### Problem
Where a line in the records below includes "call", pull that line out.

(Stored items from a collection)
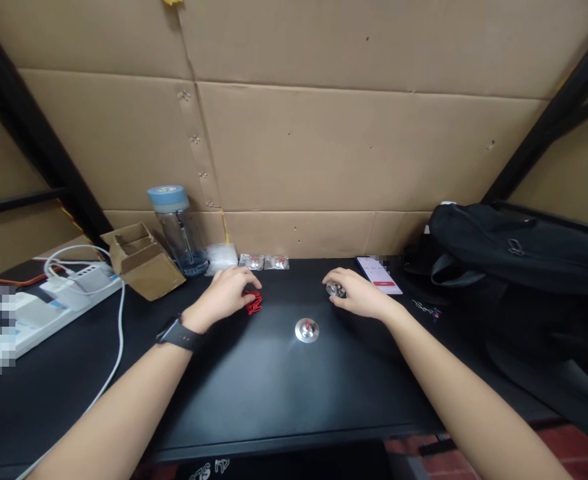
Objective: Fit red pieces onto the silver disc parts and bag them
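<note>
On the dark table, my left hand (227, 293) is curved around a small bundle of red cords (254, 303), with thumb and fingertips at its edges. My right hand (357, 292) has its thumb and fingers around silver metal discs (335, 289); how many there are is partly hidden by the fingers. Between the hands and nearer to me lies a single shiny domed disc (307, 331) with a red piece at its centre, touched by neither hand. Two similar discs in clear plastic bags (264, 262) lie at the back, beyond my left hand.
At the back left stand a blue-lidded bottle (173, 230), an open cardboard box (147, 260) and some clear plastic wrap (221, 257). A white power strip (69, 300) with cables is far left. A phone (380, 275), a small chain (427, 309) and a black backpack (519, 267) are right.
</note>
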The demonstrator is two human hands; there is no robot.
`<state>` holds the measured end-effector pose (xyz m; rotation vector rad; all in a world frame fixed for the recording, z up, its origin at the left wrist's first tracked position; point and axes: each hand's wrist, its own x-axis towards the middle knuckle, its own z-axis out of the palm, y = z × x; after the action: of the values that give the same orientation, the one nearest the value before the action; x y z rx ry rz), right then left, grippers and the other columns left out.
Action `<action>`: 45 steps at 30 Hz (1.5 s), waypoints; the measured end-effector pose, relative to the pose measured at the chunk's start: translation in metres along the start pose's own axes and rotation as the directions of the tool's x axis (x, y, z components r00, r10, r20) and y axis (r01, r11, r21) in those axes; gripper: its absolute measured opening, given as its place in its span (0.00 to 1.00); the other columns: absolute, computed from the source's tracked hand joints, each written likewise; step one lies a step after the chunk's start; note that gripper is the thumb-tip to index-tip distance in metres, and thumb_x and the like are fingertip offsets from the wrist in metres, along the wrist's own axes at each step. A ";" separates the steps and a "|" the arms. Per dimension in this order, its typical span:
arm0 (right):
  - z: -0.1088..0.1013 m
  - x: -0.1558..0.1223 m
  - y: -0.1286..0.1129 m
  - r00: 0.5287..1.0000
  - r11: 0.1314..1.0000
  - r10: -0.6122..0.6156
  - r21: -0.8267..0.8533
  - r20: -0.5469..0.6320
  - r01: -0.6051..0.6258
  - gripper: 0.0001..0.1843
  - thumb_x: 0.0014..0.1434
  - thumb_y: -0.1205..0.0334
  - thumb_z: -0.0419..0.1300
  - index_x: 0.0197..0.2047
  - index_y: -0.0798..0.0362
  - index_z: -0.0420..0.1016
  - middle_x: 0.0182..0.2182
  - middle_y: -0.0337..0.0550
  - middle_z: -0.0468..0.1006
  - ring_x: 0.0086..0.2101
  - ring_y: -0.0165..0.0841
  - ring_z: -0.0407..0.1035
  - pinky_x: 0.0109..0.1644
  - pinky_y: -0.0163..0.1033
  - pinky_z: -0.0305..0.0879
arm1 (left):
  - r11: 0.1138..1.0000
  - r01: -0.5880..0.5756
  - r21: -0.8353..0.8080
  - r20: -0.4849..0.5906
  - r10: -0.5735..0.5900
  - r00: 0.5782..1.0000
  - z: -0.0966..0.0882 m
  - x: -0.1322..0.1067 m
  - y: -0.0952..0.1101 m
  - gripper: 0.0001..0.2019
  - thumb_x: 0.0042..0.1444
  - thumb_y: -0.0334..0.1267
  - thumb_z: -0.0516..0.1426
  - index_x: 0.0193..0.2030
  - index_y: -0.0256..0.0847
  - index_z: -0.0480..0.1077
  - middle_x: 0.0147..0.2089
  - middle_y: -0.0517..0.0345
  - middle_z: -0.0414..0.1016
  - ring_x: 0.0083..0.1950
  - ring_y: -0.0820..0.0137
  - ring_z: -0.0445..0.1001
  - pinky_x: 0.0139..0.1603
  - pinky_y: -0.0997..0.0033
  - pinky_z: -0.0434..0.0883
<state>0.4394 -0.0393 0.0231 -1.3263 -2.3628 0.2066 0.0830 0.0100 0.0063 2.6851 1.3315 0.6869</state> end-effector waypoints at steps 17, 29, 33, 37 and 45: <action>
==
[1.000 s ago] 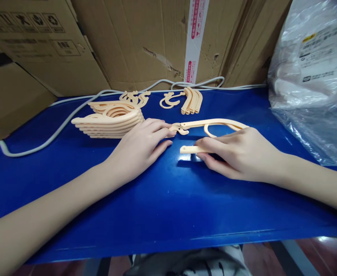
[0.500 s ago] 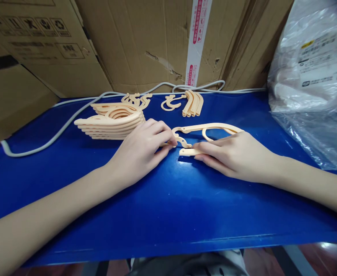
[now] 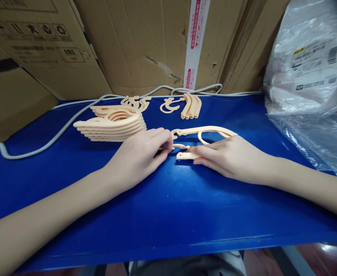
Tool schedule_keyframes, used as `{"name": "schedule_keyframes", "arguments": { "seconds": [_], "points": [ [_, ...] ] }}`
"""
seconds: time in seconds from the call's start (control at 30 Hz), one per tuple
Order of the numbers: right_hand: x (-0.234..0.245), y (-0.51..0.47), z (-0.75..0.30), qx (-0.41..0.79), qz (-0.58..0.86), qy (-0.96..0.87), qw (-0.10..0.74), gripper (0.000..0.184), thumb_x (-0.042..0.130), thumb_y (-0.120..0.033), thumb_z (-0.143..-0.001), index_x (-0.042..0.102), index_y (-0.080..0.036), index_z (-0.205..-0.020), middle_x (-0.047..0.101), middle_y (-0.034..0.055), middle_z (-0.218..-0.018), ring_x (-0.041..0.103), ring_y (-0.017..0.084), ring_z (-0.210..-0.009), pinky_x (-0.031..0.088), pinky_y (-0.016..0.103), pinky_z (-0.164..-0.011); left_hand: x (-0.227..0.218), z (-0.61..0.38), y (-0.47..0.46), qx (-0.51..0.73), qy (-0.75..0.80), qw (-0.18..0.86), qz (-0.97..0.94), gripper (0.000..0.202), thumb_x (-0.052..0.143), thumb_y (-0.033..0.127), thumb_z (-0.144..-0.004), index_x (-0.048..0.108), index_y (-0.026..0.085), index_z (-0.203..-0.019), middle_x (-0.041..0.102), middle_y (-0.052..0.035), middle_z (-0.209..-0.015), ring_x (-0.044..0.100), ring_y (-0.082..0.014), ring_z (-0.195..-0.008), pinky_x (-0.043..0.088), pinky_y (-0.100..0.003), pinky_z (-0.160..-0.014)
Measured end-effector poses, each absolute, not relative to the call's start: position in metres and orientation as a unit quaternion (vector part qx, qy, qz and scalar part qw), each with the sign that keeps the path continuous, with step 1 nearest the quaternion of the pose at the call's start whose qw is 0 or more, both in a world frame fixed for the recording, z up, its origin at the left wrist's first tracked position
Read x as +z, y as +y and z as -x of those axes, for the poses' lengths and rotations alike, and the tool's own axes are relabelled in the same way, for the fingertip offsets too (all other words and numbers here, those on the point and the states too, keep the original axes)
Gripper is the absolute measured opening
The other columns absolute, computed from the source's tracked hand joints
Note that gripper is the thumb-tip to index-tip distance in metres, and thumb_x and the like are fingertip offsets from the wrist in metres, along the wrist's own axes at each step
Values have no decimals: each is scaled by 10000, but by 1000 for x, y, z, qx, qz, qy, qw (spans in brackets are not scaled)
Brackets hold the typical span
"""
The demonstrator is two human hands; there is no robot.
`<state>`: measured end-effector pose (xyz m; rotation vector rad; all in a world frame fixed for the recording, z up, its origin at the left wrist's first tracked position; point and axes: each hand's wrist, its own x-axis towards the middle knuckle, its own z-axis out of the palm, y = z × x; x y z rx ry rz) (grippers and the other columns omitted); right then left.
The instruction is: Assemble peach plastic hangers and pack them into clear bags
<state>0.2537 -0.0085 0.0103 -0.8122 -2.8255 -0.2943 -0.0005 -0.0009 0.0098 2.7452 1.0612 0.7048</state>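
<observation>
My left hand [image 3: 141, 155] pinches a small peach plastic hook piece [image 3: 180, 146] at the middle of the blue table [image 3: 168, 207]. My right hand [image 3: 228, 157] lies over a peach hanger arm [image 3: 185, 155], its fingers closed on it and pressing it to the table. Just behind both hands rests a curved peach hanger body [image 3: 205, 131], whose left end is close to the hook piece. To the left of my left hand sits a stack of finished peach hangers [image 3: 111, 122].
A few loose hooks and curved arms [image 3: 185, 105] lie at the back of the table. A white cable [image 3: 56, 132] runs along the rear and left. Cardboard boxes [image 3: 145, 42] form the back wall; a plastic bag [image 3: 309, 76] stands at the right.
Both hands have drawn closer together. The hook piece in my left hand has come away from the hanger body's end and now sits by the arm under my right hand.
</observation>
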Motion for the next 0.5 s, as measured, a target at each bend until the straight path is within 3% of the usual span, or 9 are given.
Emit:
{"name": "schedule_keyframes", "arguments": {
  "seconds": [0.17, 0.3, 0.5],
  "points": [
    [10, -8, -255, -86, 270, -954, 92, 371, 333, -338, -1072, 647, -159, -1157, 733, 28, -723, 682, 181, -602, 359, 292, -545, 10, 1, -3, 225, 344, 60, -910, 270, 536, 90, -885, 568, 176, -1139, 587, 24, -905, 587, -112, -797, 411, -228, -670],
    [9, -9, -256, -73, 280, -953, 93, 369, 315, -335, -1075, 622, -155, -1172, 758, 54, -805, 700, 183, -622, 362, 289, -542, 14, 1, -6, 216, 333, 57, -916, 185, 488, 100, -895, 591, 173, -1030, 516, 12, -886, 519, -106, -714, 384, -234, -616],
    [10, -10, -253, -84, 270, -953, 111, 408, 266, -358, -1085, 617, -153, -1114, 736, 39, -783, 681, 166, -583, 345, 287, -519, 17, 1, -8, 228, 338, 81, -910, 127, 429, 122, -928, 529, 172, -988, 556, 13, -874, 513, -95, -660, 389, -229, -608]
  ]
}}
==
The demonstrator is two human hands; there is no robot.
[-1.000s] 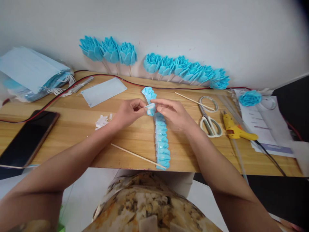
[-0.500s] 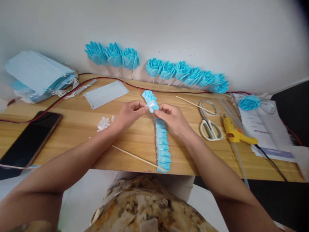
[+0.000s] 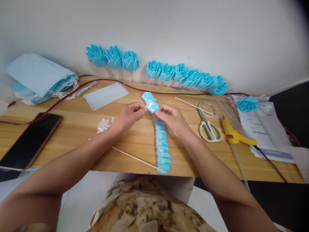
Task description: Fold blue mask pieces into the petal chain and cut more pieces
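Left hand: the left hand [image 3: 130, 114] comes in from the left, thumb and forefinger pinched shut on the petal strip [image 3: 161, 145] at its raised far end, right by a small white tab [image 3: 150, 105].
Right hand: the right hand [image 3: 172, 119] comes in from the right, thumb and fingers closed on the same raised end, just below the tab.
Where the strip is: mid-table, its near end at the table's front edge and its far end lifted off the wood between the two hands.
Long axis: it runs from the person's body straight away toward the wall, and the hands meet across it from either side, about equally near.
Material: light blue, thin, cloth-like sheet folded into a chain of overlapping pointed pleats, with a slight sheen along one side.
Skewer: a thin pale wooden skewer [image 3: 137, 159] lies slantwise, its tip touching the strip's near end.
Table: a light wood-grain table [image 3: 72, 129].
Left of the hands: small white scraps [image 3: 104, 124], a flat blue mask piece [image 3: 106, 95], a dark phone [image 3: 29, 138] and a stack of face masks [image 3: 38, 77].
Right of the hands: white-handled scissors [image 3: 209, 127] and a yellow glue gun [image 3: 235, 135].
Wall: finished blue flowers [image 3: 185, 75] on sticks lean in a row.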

### Exercise output
seconds: time in seconds from the call's start (control at 30 Hz), one per tuple
Measured end-effector poses, each absolute, not relative to the call's start: position in metres and orientation as a unit quaternion (vector part qx, qy, qz and scalar part qw), each with the sign that keeps the path continuous, with step 1 nearest the quaternion of the pose at the call's start whose qw is 0 or more, both in a world frame fixed for the recording, z up, its origin at the left wrist's first tracked position

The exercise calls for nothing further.